La secrétaire d’Etat américaine Hillary Clinton s’est entretenue dimanche au Caire avec de hauts responsables militaires égyptiens, après avoir apporté son « soutien ferme » à la transition du pays vers la démocratie.
Cette visite intervient en pleine épreuve de force entre le nouveau président Mohamed Morsi, issu des Frères musulmans, les militaires, à qui Hosni Moubarak avait remis le pouvoir lors de sa chute en 2011, et la justice, qui a annulé une partie des législatives de cet hiver, remportées par les islamistes.
Au lendemain de sa rencontre avec M. Morsi, premier président égyptien qui ne soit pas issu de l’armée, Mme Clinton a rencontré pendant un peu plus d’une heure le maréchal Hussein Tantaoui, chef du Conseil suprême des forces armées (CSFA).
« Ils ont parlé de la transition politique et du dialogue en cours entre le CSFA et le président Morsi », a déclaré un responsable du département d’Etat.
Mme Clinton a appelé à plusieurs reprises au respect du résultat des élections. Samedi, elle avait précisé qu’elle évoquerait avec le maréchal Tantaoui la nécessité de travailler à ce que les militaires reviennent à un rôle limité à la « sécurité nationale ».
Armée et président sont à couteaux tirés depuis que le CSFA s’est attribué le pouvoir législatif à la mi-juin, après que la Haute cour constitutionnelle (HCC) a invalidé l’Assemblée en raison d’une irrégularité dans la loi électorale.
Choisissant ses mots avec prudence dans ce contexte tendu, Mme Clinton a indiqué samedi qu’il était « très clair que les Egyptiens se trouvaient au milieu de négociations complexes à propos de la transition », en particulier autour du Parlement, de la future Constitution et des pouvoirs du président.
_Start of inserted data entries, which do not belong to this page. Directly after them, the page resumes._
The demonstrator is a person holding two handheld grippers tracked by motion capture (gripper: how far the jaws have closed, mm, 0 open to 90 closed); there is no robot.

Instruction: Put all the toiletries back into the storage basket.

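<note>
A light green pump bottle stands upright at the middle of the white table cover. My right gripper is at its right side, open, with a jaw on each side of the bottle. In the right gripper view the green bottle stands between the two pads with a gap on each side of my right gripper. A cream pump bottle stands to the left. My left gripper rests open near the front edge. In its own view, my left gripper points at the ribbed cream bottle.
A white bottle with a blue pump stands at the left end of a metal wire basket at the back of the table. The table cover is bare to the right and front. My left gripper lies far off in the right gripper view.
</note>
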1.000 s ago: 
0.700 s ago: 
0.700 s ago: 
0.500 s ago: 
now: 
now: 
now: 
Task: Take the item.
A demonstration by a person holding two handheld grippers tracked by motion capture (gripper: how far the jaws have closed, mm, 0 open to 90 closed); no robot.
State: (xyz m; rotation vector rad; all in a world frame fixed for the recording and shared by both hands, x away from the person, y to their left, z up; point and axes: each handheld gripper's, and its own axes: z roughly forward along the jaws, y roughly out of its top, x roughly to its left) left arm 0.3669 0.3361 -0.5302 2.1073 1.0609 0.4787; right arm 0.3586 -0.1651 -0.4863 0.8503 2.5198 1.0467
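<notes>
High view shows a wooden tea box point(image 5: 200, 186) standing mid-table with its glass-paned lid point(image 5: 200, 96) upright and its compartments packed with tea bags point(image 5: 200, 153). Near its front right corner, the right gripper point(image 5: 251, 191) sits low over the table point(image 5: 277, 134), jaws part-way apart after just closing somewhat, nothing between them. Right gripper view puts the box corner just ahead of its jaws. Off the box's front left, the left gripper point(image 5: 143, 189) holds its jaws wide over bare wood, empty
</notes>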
« L’Egypte ne tombera pas. Elle appartient à tous les Egyptiens et non pas à un seul groupe », a dit plus tard le maréchal Tantaoui, cité par l’agence officielle Mena dans une allusion aux Frères musulmans, rivaux historiques des militaires qui dominent le système depuis la chute de la monarchie en 1952.
« Dialogue et compromis »
« La démocratie est difficile (…). Elle requiert dialogue et compromis », a-t-elle insisté. « Nous voulons aider. Mais nous savons que ce n’est pas aux Etats-Unis mais au peuple égyptien de décider ».
Les Etats-Unis, dont M. Moubarak était un allié clé dans la région, soutiennent la transition vers un pouvoir civil, a-t-elle rappelé, tout en louant le rôle des militaires pendant la révolution.
Contrairement à l’armée en Syrie « qui tue son propre peuple », « le CSFA ici a protégé la nation égyptienne » pendant la révolution et a supervisé des élections libres, a-t-elle ajouté.
Dimanche, Mme Clinton a également discuté de l’aide américaine à l’économie égyptienne en berne, et le maréchal Tantaoui a souligné que « remettre leur économie sur les rails » était « ce dont les Egyptiens avaient le plus besoin maintenant », selon le responsable du département d’Etat.
L’aide comprend 250 millions de dollars de prêts pour les PME, de même que la mise en place d’un fonds américano-égyptien de 60 millions de dollars pour les entreprises. Mme Clinton a d’ailleurs rencontré l’équipe d’un « incubateur d’entreprises », qui soutient les petits entrepreneurs.
Mme Clinton s’est par ailleurs entretenue avec des représentants de la communauté copte qui représente 6 à 10% de population.
La victoire des islamistes aux législatives et à la présidentielle suscite des craintes parmi les membres de cette communauté chrétienne, qui se disait déjà victime de discrimination sous l’ancien régime.
« Je suis venue au Caire en partie pour adresser un message clair: les Etats-Unis appuient les droits universels de tous les peuples et ici en Egypte, nous sommes engagés à protéger et à faire progresser les droits de tous les Egyptiens: homme, femme, musulman et chrétien », a-t-elle dit.
Lors de sa visite à Alexandrie, pour visiter le consulat des Etats-Unis à l’occasion de sa réouverture, des manifestants ont lancé des projectiles dimanche sur le convoi de Mme Clinton.
Les manifestants scandaient en outre « Monica, Monica », en référence au scandale sexuel Monica Lewinsky qui avait éclaboussé à la fin des années 90 son mari Bill Clinton quand il était président des Etats-Unis. Ils ont lancé des tomates, des chaussures et des bouteilles d’eau à l’arrivée, sous protection policière, du convoi de Mme Clinton
« Je veux être claire sur le fait que les Etats-Unis ne sont pas impliqués, en Egypte, dans le choix de gagnants ou de perdants, même si nous le pouvions, ce que, bien sûr, nous ne pouvons pas », a indiqué Mme Clinton dans un discours au consulat.